Resultó significativo que Petrova apuntara motivos para futuras exposiciones (la religión, las vanguardias) pero, más aún, que admitiera que, una vez instaladas las obras, tanto el director del Museo de San Petersburgo, Vladimir Gusev, como ella misma, comprendieron que "sería conveniente traer obras de mayor envergadura". Tras un primer vistazo a la colección, queda patente la calidad de no pocos cuadros de la misma. Pero el paisaje que resulta de manera general abusa de manera notable de los elementos tradicionales, folclóricos y coloristas de la Rusia del siglo XIX y pasa por alto las tensiones políticas y sociales de la época, apenas apuntadas en cuadros como los del citado Venetsianov y el hermoso lienzo de Valery Jakobi Parada en el camino de los detenidos (realizado en la década de 1860).
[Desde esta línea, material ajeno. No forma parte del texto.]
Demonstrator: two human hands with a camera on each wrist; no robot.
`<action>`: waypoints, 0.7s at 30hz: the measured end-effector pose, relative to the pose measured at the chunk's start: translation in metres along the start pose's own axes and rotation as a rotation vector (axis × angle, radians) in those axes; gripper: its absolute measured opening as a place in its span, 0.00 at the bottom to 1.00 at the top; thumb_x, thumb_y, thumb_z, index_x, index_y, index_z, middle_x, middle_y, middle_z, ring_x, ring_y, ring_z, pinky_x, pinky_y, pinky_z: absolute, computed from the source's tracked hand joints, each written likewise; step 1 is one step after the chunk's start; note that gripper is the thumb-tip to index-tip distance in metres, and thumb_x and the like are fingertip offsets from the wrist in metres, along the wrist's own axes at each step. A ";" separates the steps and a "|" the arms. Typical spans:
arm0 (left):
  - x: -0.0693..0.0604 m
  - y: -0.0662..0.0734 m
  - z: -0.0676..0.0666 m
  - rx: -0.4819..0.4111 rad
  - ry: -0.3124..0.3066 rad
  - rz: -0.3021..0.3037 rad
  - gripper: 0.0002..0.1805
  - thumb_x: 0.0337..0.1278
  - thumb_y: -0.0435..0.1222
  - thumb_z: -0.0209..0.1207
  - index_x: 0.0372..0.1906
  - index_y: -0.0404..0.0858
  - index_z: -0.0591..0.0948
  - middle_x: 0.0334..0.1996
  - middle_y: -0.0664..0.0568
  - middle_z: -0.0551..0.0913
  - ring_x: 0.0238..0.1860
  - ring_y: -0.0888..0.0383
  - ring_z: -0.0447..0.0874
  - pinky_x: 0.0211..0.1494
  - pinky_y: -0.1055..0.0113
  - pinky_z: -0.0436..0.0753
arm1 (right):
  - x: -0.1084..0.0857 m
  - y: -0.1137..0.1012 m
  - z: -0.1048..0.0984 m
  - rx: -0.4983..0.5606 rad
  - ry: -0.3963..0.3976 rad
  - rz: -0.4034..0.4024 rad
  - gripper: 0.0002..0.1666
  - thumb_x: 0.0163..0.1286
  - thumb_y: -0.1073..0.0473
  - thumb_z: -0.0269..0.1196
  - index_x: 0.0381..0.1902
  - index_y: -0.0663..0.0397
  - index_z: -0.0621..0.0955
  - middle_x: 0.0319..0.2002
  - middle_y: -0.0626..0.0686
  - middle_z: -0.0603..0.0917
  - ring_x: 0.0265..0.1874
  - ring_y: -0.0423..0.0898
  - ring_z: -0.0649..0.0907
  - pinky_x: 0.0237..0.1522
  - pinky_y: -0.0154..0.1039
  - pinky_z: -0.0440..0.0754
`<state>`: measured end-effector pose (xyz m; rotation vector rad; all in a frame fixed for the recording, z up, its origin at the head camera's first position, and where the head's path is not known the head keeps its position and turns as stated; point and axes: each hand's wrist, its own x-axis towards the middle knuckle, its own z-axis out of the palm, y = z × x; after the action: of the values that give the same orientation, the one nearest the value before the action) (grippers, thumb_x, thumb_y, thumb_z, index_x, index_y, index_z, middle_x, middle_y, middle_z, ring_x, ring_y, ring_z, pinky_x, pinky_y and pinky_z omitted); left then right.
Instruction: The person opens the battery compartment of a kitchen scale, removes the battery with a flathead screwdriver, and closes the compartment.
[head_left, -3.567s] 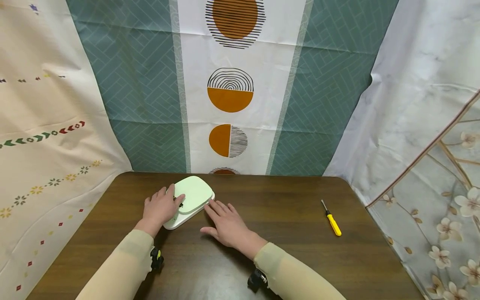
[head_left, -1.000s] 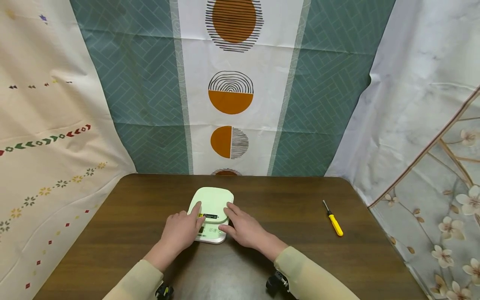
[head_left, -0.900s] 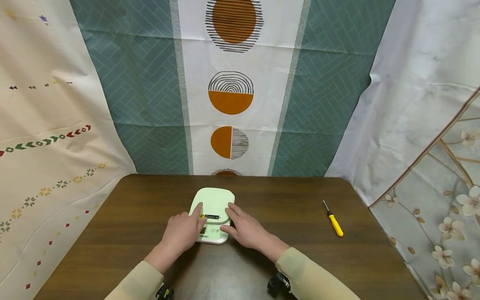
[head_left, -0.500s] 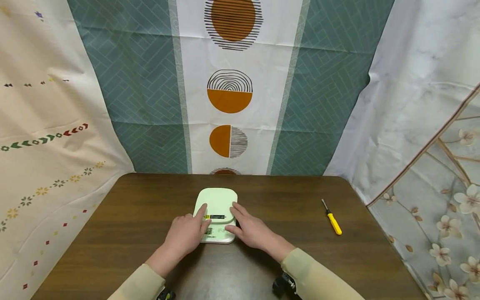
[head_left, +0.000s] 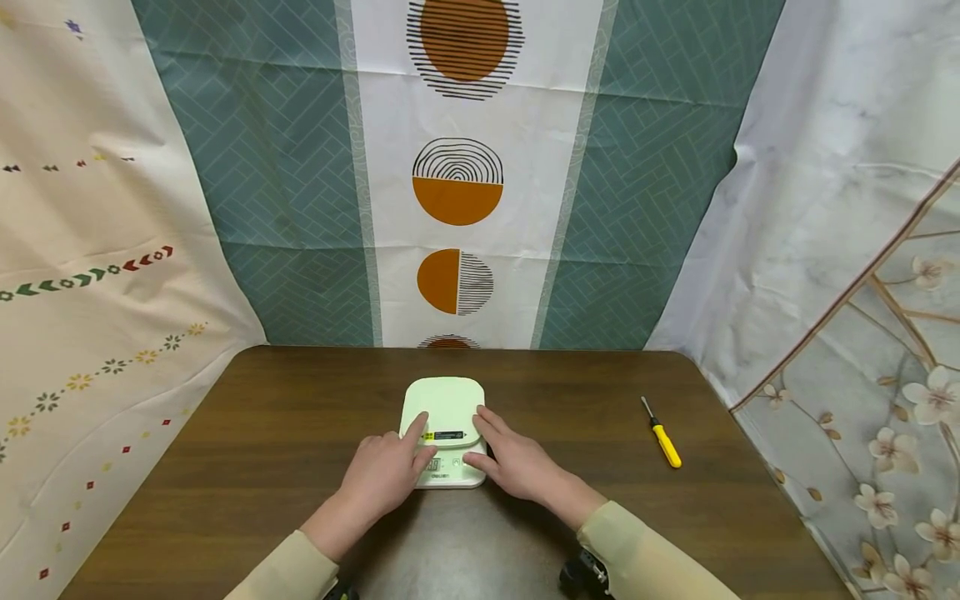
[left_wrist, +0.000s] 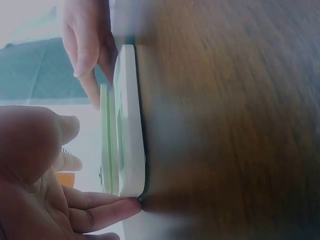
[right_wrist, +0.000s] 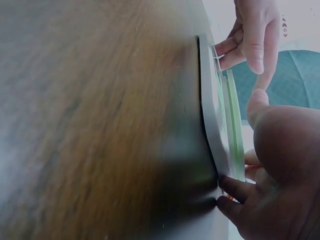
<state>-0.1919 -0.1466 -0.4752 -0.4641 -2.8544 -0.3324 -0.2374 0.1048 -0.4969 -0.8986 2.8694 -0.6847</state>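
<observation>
A pale green kitchen scale with a white base lies flat on the brown table, its control panel facing me. Digits show on its small display, partly behind my left thumb. On the left side my left hand touches it, index finger extended over the platform's edge by a black and yellow label. My right hand rests against the right side, fingers along the platform's edge and thumb over the panel. In the left wrist view, extended left fingers meet the white base's side.
A yellow-handled screwdriver lies on the right part of the brown table. A patterned green and white cloth hangs behind the table, with printed cloths on both sides.
Both hands have moved the scale from the left side toward the middle, turning it so its panel faces me. Lately it has shifted slightly right. The screwdriver stays put.
</observation>
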 end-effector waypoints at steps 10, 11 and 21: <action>-0.001 0.013 0.002 -0.018 -0.019 0.020 0.31 0.81 0.48 0.64 0.76 0.35 0.78 0.26 0.39 0.84 0.36 0.40 0.90 0.52 0.42 0.86 | -0.015 0.005 -0.007 0.001 -0.005 0.006 0.46 0.87 0.37 0.58 0.86 0.63 0.65 0.87 0.61 0.61 0.77 0.59 0.76 0.67 0.61 0.81; -0.002 0.014 0.002 -0.022 -0.022 0.021 0.31 0.81 0.48 0.64 0.76 0.35 0.78 0.26 0.39 0.85 0.37 0.40 0.90 0.52 0.42 0.86 | -0.016 0.005 -0.007 0.000 -0.006 0.011 0.46 0.87 0.37 0.58 0.86 0.63 0.65 0.87 0.60 0.61 0.77 0.59 0.76 0.67 0.61 0.81; 0.001 0.026 0.003 -0.047 -0.005 0.069 0.31 0.79 0.48 0.66 0.75 0.35 0.79 0.26 0.39 0.85 0.35 0.40 0.90 0.49 0.43 0.86 | -0.027 0.016 -0.008 0.016 0.009 0.045 0.46 0.87 0.37 0.59 0.87 0.61 0.65 0.88 0.58 0.59 0.78 0.58 0.75 0.69 0.61 0.80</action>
<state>-0.1851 -0.1217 -0.4734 -0.5722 -2.8329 -0.3874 -0.2246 0.1346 -0.4984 -0.8280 2.8776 -0.7085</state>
Más que un conocimiento somero de la historia de Rusia, se ha querido fomentar lo anecdótico, la enseña y la estampita, en una exposición casi de postal. Y esto no se debe, claro, a lo que en su momento decidieron dejar para la posteridad los pintores rusos, sino a la ausencia de intención en el discurso museográfico. Carece la colección de una contextualización suficiente, lo que se traduce en que no hay una narración de la historia de Rusia sino una mera acumulación de imágenes/episodios. Fuentes cercanas al equipamiento confirmaron que la negociación respecto a la instalación de las obras de la muestra permanente no resultó sencilla: al parecer, los responsables del Museo de San Petersburgo pretendían organizar una exhibición de corte académico, y los técnicos y responsables de la Fundación Picasso Casa Natal implicados en el Museo Ruso no lo tuvieron fácil para hacerles cambiar de opinión. El montaje, eso sí, salvo en la primera sección de iconos, resulta anodino, con la misma iluminación y el mismo blanco en todas las salas, con contadas excepciones como el muro reservado a El espejo de Chagall. El resultado se parece así demasiado al modelo decimonónico que se pretendía evitar. Hay material, por tanto, para seguir trabajando.

 

Paradójicamente, gran parte de estos huecos se ven solventados en la primera exposición temporal, también inaugurada ayer: La época de Diáguilev adopta al famoso productor de los grandes ballets rusos (quien, como recordó Petrova, también publicó revistas de arte y promovió exposiciones) como eje argumental para una mirada a los años previos al estallido de las vanguardias, a través de hermosos lienzos de Filipp Maliavin, Aleksandr Golovín, Vasili Shujáiev y Natalia Goncharova, entre otros, además de preciosos figurines de ballet. Y la muestra sí es pródiga en intención, narración y alcances. Un claro modelo a seguir.